Reality: Equilibrium points, overshoot, phase transitions are NOT obvious.
Counter:
- "Obviously grows forever" → Actually stabilizes at equilibrium
- "Obviously stabilizes" → Actually oscillates due to delays
- "Obviously smooth curve" → Actually has crisis dip (infrastructure limit)
Test: Ask three people to sketch their mental model. If they draw different curves, it's NOT obvious. Model it.
"We don't have time to calculate"
Reality: Presenting wrong trajectory wastes everyone's time.
Counter:
- Meeting starts in 30 min → 15 min to calculate, 15 min to draw
- Presenting without calculation → "How did you get these numbers?" → Credibility lost
- Stakeholders make multi-month plans based on your graph → Worth getting right
Test: Is this graph for decision-making or just discussion? If decision-making, calculate. Always.
"The actual data won't match anyway"
Reality: Models predict DYNAMICS (trends), not exact values.
Counter:
- You're right absolute numbers may be off ±20%
- But DYNAMICS are accurate: "Growth then plateau" vs "Unbounded growth"
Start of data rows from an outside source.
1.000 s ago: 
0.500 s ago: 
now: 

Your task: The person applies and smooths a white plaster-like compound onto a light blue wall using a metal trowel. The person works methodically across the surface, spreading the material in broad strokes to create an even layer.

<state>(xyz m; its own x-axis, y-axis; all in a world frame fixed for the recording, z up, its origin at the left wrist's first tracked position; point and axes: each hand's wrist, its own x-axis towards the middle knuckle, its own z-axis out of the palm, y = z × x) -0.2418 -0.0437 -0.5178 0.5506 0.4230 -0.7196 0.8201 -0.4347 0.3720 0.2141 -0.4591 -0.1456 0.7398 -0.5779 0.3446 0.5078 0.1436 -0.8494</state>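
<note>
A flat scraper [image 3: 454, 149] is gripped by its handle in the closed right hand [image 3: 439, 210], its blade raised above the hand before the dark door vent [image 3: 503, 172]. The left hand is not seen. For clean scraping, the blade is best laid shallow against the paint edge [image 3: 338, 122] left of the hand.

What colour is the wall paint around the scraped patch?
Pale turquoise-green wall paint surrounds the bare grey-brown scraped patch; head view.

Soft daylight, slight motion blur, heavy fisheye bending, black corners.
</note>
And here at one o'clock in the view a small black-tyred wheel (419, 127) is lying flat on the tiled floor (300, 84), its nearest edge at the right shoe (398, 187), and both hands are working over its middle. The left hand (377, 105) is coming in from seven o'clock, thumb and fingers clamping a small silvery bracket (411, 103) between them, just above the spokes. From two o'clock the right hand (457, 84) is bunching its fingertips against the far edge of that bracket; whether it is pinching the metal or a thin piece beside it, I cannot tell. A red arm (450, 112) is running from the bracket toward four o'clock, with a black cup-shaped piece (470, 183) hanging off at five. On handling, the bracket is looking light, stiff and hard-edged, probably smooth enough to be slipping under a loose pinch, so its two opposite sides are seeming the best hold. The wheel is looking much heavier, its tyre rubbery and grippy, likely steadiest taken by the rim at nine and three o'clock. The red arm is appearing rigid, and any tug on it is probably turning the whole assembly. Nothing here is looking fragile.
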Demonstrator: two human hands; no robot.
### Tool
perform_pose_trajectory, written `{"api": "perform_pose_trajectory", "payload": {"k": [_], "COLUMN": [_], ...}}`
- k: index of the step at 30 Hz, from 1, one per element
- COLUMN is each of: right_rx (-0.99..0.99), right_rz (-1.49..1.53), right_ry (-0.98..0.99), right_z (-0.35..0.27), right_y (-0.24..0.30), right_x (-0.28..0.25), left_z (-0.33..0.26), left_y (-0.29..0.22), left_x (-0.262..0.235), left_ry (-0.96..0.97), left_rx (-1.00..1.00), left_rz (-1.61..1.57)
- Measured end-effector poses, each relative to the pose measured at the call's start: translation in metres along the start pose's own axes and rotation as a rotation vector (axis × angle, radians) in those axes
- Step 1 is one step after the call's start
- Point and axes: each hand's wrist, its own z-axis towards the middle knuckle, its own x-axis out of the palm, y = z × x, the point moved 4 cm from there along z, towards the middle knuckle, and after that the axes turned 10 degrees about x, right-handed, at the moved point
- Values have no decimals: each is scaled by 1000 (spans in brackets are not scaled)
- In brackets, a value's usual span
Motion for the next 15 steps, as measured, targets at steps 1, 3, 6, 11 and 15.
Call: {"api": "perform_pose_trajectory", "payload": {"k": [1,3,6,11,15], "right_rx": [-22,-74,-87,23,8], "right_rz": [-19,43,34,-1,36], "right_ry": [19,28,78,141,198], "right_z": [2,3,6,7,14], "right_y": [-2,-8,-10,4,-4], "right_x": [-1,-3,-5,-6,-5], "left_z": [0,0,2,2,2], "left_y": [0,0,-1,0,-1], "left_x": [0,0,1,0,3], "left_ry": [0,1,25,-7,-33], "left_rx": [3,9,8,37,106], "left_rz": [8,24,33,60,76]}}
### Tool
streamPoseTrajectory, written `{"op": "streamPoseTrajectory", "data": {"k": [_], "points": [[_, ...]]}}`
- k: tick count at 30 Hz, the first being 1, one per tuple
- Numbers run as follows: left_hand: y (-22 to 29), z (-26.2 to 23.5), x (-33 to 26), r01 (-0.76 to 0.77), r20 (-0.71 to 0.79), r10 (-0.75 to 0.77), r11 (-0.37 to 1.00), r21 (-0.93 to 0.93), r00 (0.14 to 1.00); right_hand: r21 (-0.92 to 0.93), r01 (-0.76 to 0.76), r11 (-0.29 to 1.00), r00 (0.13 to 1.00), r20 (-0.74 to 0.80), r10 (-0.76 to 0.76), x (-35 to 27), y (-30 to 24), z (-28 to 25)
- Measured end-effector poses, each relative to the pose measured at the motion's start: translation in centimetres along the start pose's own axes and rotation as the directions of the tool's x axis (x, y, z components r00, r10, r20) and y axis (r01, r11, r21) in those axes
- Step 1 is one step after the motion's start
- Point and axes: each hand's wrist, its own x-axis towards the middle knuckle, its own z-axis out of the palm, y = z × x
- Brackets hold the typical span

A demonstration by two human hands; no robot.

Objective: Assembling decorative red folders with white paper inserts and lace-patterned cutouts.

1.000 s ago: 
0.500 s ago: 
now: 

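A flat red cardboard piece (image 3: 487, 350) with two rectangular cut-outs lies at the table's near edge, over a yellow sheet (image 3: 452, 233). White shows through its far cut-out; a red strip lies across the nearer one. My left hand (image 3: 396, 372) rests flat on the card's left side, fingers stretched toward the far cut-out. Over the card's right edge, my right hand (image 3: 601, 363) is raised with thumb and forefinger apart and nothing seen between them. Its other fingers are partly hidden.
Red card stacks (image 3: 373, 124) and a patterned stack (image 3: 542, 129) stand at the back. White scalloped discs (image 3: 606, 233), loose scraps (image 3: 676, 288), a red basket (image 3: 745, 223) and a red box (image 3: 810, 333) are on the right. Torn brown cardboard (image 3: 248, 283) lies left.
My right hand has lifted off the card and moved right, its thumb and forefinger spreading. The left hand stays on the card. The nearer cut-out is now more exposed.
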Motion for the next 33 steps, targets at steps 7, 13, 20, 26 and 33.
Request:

- Overlay actual data when available, refine model
- Imperfect model > no model > wrong intuition
Test: Model shows "stabilizes at 5,000-7,000 customers in 12-18 months" - even if exact is 6,200 customers at 14 months, you captured the right behavior for decision-making.
Summary
Behavior-over-time graphs visualize system dynamics over time:
7-step construction process:
- Identify what to plot (stocks, not flows)
- Determine time scale (granularity and range)
- Calculate values (using stock-flow equations)
- Select graph type (line, area, step, bar)
- Choose scale (70-80% rule)
- Add annotations (events, phases, thresholds, max 5-7)
- Validate (checklist before presenting)
ASCII standards:
- Consistent character set: │ ─ ┌ ┐ └ ┘ ╱ ╲ ● ○
- Clear axis labels with units
- Templates for common patterns
Key rules:
- 70-80% scale rule (data_max = 70-80% of Y-axis)
- 2-3× time constant for range
- <7 annotations maximum
- Always calculate, never eyeball
Multi-variable strategies:
- Dual Y-axis: Related variables, different units
- Separate panels: Different domains, independent scales
- Normalized: Pattern focus, not magnitude
Audience adaptation:
- Technical: All details, equations, validation
- Executive: Key insights, business language, ROI
- General: Main pattern, minimal jargon, why it matters
Integration:
- BOT + Stock-Flow: Calculate then visualize
- BOT + CLD: Structure then dynamics
- BOT + Archetypes: Pattern then trajectory
- BOT + Leverage Points: Compare interventions
Resist rationalizations:
- "Eyeball it" → Intuition fails on non-linear systems
- "No time" → 15 min calculation vs wrong decisions
- "Make it dramatic" → Manipulation destroys credibility
- "Keep it clean" → Context matters for decisions
- "It's obvious" → Equilibrium, overshoot, phases aren't obvious
The discipline: Calculate values, choose scale systematically, validate before presenting, adapt to audience.
The payoff: Show concrete predictions with timelines, compare scenarios visually, communicate urgency effectively, enable data-driven decisions.